On one question, I knew as I spoke through the multiple-choice options which ones were certainly false. Yet for some reason, I picked the one I knew was certainly false. In another, I was asked to type in code that would retrieve a property from an object. I froze, and hesitated, and typed something in quickly which was unfinished. I knew it was unfinished, but I felt the hidden gaze of eyes upon me, judging me, judging my sudden struggle to recall information, and I wanted it to be over. Yep, final answer. Knowing it was wrong, I said it was my final answer just to get over it. The next few code snippets I did fairly well on, but was off on one answer (callback functions are hard when you’re just starting out and keeping sums in scope felt… weird). Like I said, I missed passing by 0.25 points. Had I not chosen the incorrect multiple choice answer where I knew the correct choice, I wouldn’t be typing this. Had I just added the correctly held integer, we wouldn’t be talking about this. If I could have just finished my object recall with .b then I would have passed.
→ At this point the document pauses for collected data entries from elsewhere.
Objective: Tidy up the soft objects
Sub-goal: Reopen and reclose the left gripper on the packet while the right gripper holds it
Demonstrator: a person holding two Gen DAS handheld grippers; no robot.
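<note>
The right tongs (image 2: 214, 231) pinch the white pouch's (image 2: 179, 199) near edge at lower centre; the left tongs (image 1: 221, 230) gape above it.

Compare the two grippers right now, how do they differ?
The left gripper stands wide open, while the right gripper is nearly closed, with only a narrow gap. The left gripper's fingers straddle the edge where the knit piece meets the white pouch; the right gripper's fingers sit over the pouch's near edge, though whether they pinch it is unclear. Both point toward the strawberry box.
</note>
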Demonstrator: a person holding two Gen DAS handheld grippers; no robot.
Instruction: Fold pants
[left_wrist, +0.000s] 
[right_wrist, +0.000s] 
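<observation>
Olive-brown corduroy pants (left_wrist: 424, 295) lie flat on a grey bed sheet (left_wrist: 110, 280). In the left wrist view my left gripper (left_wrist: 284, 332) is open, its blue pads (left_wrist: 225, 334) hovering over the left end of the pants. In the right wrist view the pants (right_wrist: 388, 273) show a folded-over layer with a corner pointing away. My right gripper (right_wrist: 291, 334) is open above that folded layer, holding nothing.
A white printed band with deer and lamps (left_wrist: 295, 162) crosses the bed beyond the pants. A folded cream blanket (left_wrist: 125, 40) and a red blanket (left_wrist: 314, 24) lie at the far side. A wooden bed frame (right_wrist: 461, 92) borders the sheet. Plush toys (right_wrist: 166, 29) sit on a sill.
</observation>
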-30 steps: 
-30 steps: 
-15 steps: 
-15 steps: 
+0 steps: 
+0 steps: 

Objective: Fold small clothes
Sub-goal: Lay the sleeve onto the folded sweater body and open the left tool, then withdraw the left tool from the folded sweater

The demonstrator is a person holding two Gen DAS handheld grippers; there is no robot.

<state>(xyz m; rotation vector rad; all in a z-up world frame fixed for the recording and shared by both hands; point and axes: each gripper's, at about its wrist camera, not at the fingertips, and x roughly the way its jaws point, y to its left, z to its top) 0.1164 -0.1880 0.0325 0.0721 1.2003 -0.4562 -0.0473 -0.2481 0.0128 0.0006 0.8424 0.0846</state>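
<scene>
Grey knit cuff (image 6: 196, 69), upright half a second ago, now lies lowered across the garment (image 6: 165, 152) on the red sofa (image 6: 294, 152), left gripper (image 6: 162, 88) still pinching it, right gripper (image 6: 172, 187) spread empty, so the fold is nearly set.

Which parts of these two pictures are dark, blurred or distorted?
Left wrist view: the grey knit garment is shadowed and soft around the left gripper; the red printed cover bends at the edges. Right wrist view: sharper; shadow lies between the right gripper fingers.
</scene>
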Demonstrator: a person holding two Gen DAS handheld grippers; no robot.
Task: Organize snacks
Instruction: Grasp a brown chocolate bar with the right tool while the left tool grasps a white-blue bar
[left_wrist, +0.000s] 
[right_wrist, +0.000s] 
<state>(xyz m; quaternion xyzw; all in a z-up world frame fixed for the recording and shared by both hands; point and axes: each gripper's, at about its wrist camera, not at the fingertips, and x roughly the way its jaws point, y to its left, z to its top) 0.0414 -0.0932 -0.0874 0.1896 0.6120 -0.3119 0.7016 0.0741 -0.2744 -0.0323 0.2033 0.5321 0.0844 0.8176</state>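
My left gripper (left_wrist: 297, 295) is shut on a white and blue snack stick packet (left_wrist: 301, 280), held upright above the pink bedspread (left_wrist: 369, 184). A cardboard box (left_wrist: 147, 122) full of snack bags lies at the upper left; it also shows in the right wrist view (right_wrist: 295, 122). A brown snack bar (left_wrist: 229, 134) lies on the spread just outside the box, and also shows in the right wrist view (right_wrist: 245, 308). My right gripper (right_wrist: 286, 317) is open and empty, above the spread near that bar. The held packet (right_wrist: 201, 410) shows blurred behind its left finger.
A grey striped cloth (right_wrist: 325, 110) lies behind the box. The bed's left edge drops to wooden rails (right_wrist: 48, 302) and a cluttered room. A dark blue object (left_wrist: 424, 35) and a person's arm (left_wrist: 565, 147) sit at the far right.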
After hanging up the call, I was shell-shocked. Never before had I felt like a fraud. It was embarrassing. I knew the answers; what had happened? Why did I struggle so mightily? Did I really know the answers then or do I just know them now after going over them? My day was shot. My weekend was toast. I was a ball of misery and regret. My mentor was provided with a video of my failure (as was I) to review. He told me there was nothing to review. I knew what I did wrong. Schedule the re-assessment ASAP and pass it so we can move on. I felt alone on an island. I studied what I could. I re-took the exam in my head over and over. I did some practice coding sessions from my prior challenges. I studied up on my terms and definitions and overall concepts. Reluctant to let too much time slide by, I scheduled the assessment for the following Monday. I needed this horrific sense of failure washed out of my soul immediately. Waiting until Monday felt like an eternity.

Upon its arrival, I felt the specter of doubt hovering over my shoulder. My assessment was scheduled with the same person that had witnessed my failure before. She was calm, welcoming, and presented the assessment as she had the prior one. Some of the questions were the same, others quite different, but of the same difficulty as before. Knowing what to expect, I spoke through each question, ensured I read each optional answer, broke down each segment of code out loud (we’re not allowed to use notes / materials / search engines during this time), and scored a perfect 10. I was more relieved than happy. This was how it should have been in the first place! She offered a simple ‘congratulations’ and I was on my way, ready to tackle the next step in the curriculum.

Once I broke my problems into small pieces I was able to carry them, just like those acorns, one at a time.

The lessons learned from this experience continue to stick with me. Looking back, I’m happy I failed by such a small margin. Had I passed by 0.25 points, I likely would have just chalked it all up to being awesome and not working out the kinks as I did.

Some lessons need to be formed into habit. As I go through the phase of learning topics at a rapid-fire pace, I need to remember to let them settle in. I need to tell myself to walk through it, break the issues down into small pieces that are able to be solved on their own. The answers are there; code works as a method of providing inputs and it spits out a response. Each line, each character, has its owns steps that it has to follow – it’s not magic. I’ve had to remind myself since, more than once, to continue to break things down into these portions. Other times, just typing out a question on why something isn’t working suddenly propels me into an answer. No longer am I able to rely on the patterns of experience to see the right answer. New patterns must be spun into memory, and the only way to do that is with repetition.